In poor attention condition, a stream of randomly chosen black or white digits appeared at the fixation point with the frequency of 2 Hz. Subjects were asked to make even-odd judgments for each black digit presented in the stream by pressing one of the two alternative keys on the computer keyboard. Trials where the average performance (percentage correct) of the digit task was below 75% were excluded in data analysis. No digit stimuli were presented at the fixation point during the last 500 msec of the adaptation phase and a red dot appeared instead. Removal of digit stimuli in the last 500 msec of the adaptation phase enabled subjects to easily disengage their attention from the fixation point and get ready for orientation discrimination of the test illusory line.

In partial attention condition, the stream of digits was presented at the fixation point during the adaptation period but subjects only attended to digits and did not perform the task. Like the previous condition, the digit stimuli were not presented during the last 500 msec of the adaptation phase.

A text cue was presented at the beginning of each trial (during the presentation of fixation point) that determined which attentional condition would be presented.

Each subject completed 5 blocks, each containing 50 trials counterbalanced for the attentional condition, the orientation of adapting stimulus and the orientation of test stimulus.
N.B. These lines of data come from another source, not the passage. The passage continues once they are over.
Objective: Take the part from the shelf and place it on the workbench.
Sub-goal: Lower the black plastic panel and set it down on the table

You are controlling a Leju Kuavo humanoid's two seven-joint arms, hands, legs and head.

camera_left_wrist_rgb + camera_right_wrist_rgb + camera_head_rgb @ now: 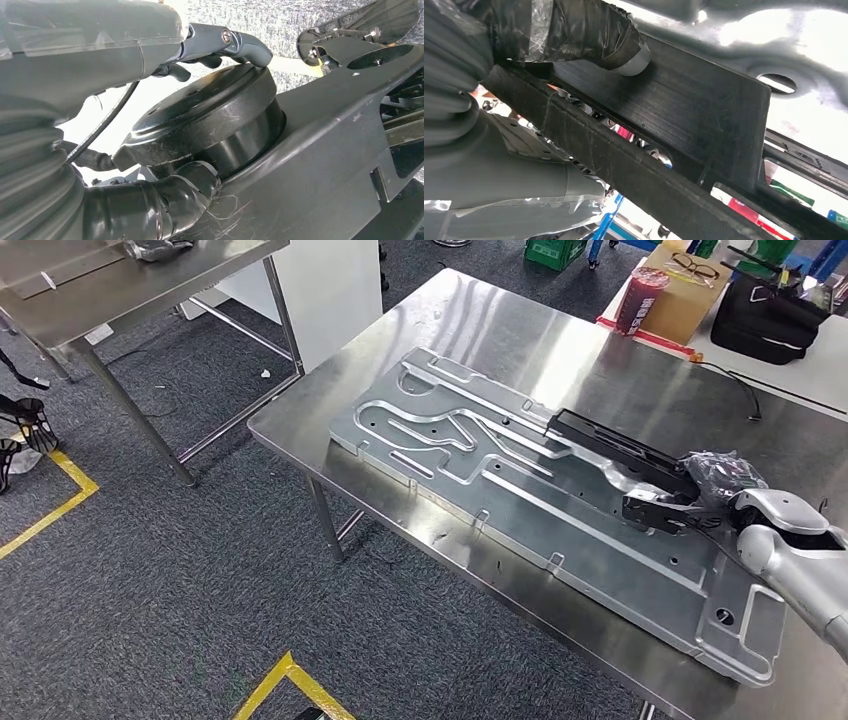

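Note:
A long black part (610,445) lies slanted over the big machined aluminium plate (500,495) on the steel workbench (500,320). My right hand (722,483), wrapped in dark covering, grips the part's near end at the plate's right side. From the right wrist, the black ribbed part (704,115) runs across the picture, with my taped thumb (594,35) pressed on its flat face. My left hand (220,47) hangs at my side, fingers loosely bent, holding nothing.
At the bench's far right stand a red cup (640,298), a cardboard box (685,295) with glasses on it and a black bag (770,310). A thin cable (745,390) lies nearby. A second steel table (100,285) stands at the upper left, beside a white cabinet (330,290).

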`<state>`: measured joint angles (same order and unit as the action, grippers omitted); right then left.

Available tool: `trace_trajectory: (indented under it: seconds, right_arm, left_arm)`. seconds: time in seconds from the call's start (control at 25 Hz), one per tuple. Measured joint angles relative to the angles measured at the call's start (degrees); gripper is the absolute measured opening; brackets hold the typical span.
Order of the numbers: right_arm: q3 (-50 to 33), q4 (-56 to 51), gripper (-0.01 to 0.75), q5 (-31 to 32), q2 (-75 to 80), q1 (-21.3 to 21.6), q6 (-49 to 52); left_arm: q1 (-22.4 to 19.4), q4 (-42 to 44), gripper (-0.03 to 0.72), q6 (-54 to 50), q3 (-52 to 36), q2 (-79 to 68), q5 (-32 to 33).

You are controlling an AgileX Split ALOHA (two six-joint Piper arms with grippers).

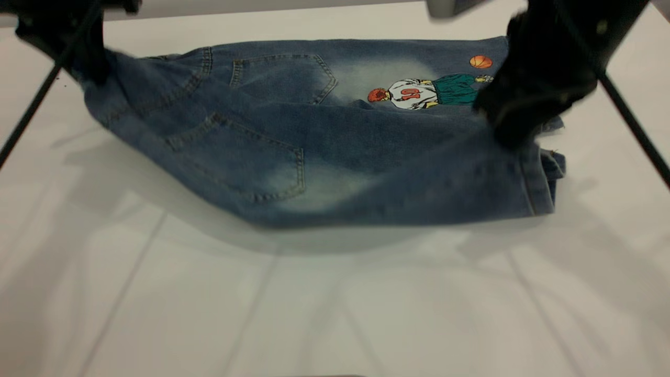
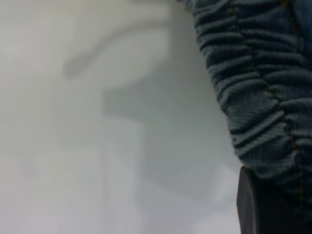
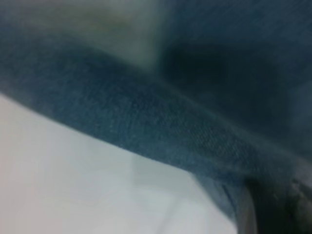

To quantify the attentional load in the three attentional conditions (full attention, partial attention, and poor attention conditions), we designed another experiment. In this experiment each trial began with the presentation of a fixation point for 800 msec followed by 4 s of blank presentation. An abutting grating was presented for 500 msec in the blank period, 8.5 deg above the fixation point (in the same location as stimuli of the previous experiment). The onset of the stimulus presentation was randomized across trials. The inter-trial interval was 2 s. Observers were asked to fixate at the fixation point and report the orientation of the illusory line in the stimulus patch at the end of trial by pressing one of the two alternative keys on the computer keyboard. Like the previous experiment, there exist three attentional conditions and a text cue was presented at the beginning of each trial (during the presentation of fixation point) that determined which attentional condition would be presented. Each subject completed 5 blocks, each containing 50 trials counterbalanced for the attentional condition and the orientation of illusory line in the stimulus.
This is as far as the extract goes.